▶ YOUR GOAL
Retype all of the data that follows, line for line.

▶ DATA PROVIDED
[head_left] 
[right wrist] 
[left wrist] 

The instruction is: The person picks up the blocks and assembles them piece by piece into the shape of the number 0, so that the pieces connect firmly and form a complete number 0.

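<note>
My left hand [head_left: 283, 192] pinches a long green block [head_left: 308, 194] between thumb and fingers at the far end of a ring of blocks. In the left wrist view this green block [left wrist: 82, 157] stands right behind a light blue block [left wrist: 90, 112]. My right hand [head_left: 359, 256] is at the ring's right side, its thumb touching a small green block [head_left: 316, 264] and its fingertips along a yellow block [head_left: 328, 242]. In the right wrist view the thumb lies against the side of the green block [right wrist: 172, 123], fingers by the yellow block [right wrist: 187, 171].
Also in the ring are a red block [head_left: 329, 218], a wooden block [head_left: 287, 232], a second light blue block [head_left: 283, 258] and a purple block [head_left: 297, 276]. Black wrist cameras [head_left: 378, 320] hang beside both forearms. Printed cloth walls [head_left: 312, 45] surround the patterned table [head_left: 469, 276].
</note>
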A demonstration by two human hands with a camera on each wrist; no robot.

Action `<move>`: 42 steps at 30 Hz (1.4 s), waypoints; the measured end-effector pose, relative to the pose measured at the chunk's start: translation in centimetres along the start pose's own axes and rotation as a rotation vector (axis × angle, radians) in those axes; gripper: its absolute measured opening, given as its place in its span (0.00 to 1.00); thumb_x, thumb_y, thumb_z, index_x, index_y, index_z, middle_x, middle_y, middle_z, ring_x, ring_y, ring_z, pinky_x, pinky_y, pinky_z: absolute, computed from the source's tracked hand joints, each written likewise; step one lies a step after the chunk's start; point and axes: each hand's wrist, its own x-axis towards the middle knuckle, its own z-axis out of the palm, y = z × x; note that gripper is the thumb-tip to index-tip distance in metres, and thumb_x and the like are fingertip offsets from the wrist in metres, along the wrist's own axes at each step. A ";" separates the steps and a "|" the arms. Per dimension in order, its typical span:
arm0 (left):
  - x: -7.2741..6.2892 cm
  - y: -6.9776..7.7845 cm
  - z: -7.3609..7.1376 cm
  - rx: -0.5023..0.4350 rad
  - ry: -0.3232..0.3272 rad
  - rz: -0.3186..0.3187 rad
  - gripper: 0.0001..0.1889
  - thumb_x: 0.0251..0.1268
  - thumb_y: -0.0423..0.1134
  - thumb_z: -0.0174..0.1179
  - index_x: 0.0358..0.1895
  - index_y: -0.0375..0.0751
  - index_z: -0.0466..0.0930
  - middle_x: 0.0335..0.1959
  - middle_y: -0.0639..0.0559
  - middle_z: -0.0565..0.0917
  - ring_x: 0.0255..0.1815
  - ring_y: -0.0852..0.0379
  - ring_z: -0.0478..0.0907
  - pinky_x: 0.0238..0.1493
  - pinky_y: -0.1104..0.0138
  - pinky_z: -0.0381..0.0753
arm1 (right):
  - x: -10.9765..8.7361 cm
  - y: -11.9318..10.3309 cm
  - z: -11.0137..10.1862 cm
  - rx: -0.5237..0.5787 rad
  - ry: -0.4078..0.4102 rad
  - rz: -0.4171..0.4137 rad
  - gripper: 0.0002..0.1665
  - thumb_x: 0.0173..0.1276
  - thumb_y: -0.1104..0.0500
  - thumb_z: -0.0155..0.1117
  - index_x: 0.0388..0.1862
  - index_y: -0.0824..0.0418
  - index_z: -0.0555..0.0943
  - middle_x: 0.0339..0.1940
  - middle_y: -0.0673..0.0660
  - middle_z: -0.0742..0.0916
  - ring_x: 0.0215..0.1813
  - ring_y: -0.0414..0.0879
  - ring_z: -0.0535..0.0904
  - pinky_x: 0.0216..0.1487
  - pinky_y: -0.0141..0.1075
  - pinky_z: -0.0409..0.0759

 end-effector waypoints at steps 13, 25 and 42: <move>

▶ EXERCISE OUTPUT
[head_left] 
[right wrist] 
[left wrist] 

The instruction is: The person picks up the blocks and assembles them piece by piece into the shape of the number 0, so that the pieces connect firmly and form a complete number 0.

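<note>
My left hand [head_left: 283, 192] pinches a long green block [head_left: 308, 194] between thumb and fingers at the far end of a ring of blocks. In the left wrist view this green block [left wrist: 82, 157] stands right behind a light blue block [left wrist: 90, 112]. My right hand [head_left: 359, 256] is at the ring's right side, its thumb touching a small green block [head_left: 316, 264] and its fingertips along a yellow block [head_left: 328, 242]. In the right wrist view the thumb lies against the side of the green block [right wrist: 172, 123], fingers by the yellow block [right wrist: 187, 171].
Also in the ring are a red block [head_left: 329, 218], a wooden block [head_left: 287, 232], a second light blue block [head_left: 283, 258] and a purple block [head_left: 297, 276]. Black wrist cameras [head_left: 378, 320] hang beside both forearms. Printed cloth walls [head_left: 312, 45] surround the patterned table [head_left: 469, 276].
</note>
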A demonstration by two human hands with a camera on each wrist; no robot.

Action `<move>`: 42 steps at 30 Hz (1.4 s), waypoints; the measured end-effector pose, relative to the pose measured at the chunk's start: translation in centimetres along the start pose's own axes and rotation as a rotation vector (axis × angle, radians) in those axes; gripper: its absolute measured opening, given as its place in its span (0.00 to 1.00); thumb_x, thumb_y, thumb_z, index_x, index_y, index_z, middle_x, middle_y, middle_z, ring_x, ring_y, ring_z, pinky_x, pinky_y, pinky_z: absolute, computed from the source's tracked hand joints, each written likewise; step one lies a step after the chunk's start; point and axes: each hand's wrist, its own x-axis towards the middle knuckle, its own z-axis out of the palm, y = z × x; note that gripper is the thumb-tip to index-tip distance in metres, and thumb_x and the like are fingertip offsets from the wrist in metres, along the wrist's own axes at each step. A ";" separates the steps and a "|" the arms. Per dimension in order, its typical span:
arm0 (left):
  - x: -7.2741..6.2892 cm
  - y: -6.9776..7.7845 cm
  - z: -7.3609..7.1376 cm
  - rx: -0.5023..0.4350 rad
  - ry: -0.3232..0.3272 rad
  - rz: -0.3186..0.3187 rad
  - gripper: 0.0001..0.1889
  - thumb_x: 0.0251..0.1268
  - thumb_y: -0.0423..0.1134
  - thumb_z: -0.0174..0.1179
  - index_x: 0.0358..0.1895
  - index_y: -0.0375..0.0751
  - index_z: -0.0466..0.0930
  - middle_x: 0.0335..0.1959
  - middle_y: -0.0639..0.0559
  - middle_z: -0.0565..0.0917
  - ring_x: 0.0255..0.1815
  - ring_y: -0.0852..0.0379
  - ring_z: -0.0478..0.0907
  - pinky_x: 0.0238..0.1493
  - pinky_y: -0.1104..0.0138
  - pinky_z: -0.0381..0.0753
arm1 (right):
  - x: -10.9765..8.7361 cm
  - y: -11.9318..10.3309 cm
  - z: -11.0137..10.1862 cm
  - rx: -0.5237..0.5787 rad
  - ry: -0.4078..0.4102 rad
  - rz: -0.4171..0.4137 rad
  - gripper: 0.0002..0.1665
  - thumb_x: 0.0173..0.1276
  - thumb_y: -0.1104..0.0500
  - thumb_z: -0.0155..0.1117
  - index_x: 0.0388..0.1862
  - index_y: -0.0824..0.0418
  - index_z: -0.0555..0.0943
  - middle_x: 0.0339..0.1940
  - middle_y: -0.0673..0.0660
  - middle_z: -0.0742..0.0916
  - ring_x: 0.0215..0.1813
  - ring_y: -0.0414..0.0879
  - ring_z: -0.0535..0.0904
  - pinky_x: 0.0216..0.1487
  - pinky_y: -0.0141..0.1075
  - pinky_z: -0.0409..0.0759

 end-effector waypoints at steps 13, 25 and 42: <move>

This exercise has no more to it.